▶ _Problem description_
Print each line from the start of the records below up through the line where "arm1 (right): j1" is found, exactly as given.

─── Extracted information ───

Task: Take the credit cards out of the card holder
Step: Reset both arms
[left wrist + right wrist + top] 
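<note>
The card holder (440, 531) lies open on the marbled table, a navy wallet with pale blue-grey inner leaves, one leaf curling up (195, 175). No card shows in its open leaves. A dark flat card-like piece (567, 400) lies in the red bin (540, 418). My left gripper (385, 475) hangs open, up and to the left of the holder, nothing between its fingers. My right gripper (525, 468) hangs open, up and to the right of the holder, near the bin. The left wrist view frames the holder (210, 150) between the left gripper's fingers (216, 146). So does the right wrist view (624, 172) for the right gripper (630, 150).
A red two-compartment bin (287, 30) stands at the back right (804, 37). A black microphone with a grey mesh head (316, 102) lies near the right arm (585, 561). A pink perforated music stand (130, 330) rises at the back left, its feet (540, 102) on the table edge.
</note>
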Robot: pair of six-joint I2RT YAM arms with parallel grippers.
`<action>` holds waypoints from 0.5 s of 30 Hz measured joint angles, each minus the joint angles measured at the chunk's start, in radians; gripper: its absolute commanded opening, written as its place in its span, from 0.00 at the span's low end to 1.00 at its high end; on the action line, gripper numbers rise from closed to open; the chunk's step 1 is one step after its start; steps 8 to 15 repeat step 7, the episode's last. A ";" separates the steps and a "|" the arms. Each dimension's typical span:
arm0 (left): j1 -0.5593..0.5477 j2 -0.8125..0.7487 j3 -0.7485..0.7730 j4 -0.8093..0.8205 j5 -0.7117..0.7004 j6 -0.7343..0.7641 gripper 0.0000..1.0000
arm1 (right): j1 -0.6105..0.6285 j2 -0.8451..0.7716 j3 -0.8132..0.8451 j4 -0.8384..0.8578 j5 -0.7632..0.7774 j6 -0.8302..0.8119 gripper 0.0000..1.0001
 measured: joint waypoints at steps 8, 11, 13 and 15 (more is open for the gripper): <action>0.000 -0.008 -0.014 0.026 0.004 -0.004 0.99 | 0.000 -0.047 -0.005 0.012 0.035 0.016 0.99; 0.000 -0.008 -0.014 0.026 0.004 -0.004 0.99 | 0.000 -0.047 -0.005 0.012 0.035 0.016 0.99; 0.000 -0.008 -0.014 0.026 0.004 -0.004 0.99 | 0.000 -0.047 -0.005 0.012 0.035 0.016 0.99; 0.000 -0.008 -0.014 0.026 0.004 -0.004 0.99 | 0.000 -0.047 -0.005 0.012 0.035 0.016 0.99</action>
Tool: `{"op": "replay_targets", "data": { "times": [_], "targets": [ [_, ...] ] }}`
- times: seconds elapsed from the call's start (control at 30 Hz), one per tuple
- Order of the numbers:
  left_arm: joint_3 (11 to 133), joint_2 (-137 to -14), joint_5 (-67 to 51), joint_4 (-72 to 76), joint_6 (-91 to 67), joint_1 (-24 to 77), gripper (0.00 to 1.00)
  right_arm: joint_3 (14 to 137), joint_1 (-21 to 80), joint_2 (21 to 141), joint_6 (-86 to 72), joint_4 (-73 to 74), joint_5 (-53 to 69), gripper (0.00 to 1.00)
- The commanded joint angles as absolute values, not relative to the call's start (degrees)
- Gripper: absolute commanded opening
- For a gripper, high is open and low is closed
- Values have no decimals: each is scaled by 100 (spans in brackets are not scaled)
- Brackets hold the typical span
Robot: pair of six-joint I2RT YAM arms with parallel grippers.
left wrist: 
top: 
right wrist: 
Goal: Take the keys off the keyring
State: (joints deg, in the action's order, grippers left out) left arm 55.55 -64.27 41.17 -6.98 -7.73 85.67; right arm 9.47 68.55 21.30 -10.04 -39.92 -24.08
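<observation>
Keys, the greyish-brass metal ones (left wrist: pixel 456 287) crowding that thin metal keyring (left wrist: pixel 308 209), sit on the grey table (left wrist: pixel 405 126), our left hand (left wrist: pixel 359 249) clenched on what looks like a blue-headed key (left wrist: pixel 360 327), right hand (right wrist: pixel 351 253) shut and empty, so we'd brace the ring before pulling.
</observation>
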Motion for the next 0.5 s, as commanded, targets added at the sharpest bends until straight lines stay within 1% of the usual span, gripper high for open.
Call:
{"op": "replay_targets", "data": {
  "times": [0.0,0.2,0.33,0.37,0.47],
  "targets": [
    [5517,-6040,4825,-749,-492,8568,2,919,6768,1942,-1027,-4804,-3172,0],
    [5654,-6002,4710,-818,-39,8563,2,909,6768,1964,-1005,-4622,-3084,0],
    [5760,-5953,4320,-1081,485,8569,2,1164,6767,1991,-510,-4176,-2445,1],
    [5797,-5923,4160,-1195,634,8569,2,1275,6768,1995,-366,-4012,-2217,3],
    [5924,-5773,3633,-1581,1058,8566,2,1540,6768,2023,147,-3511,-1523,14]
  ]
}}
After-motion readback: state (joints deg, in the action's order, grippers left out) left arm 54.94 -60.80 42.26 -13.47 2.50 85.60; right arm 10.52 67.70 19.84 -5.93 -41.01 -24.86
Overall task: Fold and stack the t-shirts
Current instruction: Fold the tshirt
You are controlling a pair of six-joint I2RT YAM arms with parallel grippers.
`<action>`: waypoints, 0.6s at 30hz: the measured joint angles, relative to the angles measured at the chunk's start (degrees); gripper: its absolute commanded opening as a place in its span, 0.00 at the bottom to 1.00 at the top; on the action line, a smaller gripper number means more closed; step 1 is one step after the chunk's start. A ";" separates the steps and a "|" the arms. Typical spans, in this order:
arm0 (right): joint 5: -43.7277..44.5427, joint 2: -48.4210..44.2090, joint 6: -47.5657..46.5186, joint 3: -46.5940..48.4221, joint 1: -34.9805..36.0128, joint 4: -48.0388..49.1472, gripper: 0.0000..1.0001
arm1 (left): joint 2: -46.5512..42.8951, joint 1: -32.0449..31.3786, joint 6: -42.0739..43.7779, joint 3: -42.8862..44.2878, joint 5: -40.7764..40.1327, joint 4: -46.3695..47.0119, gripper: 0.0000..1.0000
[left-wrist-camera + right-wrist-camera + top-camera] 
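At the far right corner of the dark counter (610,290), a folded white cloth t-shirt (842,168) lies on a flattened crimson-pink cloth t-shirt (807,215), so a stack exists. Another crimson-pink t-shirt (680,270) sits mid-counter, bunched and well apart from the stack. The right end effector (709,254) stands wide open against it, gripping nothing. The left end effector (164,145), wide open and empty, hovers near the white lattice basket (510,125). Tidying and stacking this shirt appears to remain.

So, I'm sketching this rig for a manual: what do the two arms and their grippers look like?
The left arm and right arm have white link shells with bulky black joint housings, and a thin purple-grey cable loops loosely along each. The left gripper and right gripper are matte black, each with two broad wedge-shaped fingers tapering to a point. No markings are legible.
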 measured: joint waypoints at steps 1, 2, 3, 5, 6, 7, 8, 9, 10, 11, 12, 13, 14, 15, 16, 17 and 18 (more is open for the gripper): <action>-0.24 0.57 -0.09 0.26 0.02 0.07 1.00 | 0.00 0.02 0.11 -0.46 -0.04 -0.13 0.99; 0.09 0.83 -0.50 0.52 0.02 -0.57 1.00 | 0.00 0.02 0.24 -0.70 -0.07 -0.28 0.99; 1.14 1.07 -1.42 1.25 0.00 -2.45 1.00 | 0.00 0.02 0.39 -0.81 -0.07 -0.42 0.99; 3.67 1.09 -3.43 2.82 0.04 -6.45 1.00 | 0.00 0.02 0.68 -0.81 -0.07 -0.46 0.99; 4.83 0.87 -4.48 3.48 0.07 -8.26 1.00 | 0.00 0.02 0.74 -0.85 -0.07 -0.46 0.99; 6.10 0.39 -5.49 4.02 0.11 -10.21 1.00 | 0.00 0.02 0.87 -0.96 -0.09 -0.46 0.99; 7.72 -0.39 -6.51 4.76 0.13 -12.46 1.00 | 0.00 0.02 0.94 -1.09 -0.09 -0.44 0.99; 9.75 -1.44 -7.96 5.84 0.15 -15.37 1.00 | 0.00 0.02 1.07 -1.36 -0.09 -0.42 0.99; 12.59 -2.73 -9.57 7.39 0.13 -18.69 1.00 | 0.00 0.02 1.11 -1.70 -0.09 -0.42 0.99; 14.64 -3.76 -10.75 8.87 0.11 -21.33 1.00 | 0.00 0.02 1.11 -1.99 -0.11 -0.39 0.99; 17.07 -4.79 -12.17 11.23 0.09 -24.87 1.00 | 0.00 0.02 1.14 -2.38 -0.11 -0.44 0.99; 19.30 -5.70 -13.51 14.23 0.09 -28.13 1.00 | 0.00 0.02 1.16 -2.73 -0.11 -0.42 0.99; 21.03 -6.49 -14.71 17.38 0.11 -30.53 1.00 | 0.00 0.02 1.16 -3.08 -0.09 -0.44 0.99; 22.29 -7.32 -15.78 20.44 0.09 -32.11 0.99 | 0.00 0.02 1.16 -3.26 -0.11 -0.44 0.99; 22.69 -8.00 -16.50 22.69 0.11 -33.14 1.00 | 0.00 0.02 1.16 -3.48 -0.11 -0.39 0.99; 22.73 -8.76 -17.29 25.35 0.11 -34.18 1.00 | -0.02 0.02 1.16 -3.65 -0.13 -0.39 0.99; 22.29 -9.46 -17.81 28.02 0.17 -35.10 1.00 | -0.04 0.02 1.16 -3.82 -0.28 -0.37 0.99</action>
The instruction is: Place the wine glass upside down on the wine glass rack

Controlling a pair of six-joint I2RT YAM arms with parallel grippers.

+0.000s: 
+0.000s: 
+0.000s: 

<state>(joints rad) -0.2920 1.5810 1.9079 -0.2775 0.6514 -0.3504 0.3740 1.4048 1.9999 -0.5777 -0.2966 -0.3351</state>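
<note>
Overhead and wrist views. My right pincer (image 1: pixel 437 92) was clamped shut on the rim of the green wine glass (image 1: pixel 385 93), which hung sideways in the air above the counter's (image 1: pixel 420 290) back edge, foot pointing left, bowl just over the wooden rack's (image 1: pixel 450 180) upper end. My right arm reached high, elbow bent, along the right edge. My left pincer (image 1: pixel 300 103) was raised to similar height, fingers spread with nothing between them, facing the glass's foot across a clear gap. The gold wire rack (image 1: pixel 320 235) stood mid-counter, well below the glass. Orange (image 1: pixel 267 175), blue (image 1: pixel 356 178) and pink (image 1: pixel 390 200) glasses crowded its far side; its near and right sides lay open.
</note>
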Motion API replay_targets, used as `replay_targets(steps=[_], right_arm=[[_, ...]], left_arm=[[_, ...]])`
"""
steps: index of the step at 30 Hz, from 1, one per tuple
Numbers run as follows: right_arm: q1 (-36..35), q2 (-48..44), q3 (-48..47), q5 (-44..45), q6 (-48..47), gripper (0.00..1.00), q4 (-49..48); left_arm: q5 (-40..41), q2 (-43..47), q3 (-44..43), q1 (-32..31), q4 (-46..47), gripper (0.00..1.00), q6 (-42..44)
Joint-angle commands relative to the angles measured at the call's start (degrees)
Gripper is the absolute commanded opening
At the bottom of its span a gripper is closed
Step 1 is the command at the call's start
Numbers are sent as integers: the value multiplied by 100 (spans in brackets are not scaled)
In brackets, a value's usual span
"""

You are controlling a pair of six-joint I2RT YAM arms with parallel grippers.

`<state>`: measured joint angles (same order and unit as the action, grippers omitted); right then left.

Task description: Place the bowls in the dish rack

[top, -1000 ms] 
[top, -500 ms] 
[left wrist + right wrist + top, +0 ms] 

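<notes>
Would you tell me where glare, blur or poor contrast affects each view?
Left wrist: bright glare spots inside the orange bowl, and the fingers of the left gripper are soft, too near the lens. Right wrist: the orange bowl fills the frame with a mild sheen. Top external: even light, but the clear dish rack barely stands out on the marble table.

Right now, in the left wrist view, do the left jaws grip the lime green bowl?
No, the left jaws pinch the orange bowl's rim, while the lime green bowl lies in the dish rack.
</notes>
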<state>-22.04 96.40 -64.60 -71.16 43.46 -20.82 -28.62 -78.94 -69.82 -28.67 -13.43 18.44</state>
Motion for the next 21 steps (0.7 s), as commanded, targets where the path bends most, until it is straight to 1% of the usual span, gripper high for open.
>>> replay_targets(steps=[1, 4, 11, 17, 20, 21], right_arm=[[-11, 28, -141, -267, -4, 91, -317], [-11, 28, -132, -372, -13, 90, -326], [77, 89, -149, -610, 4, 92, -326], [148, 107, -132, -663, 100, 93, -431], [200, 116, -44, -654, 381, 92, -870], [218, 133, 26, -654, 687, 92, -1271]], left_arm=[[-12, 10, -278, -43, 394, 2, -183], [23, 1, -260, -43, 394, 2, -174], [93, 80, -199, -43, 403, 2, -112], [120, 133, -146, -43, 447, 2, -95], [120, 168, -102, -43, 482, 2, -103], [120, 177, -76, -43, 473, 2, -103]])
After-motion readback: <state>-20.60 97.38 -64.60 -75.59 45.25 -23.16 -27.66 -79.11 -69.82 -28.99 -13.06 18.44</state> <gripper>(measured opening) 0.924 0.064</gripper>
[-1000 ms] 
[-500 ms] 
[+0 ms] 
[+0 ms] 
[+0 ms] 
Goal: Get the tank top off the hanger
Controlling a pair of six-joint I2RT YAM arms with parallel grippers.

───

▶ _Finished task_
Task: Take the credit cards out of the card holder
Step: Reset both arms
[left wrist + right wrist + top] 
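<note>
The card holder (440, 531) lies open on the marbled table, a navy wallet with pale blue-grey inner leaves, one leaf curling up (195, 175). No card shows in its open leaves. A dark flat card-like piece (567, 400) lies in the red bin (540, 418). My left gripper (385, 475) hangs open, up and to the left of the holder, nothing between its fingers. My right gripper (525, 468) hangs open, up and to the right of the holder, near the bin. The left wrist view frames the holder (210, 150) between the left gripper's fingers (216, 146). So does the right wrist view (624, 172) for the right gripper (630, 150).
A red two-compartment bin (287, 30) stands at the back right (804, 37). A black microphone with a grey mesh head (316, 102) lies near the right arm (585, 561). A pink perforated music stand (130, 330) rises at the back left, its feet (540, 102) on the table edge.
</note>
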Robot: pair of six-joint I2RT YAM arms with parallel grippers.
`<action>` holds waypoints from 0.5 s of 30 Hz measured joint angles, each minus the joint angles measured at the chunk's start, in radians; gripper: its absolute commanded opening, written as its place in its span, from 0.00 at the span's low end to 1.00 at its high end; on the action line, gripper numbers rise from closed to open; the chunk's step 1 is one step after its start; steps 8 to 15 repeat step 7, the episode's last. A ";" separates the steps and a "|" the arms. Each dimension's typical span:
arm0 (left): j1 -0.5593..0.5477 j2 -0.8125..0.7487 j3 -0.7485..0.7730 j4 -0.8093..0.8205 j5 -0.7117..0.7004 j6 -0.7343..0.7641 gripper 0.0000..1.0000
arm1 (right): j1 -0.6105..0.6285 j2 -0.8451..0.7716 j3 -0.8132..0.8451 j4 -0.8384..0.8578 j5 -0.7632..0.7774 j6 -0.8302..0.8119 gripper 0.0000..1.0001

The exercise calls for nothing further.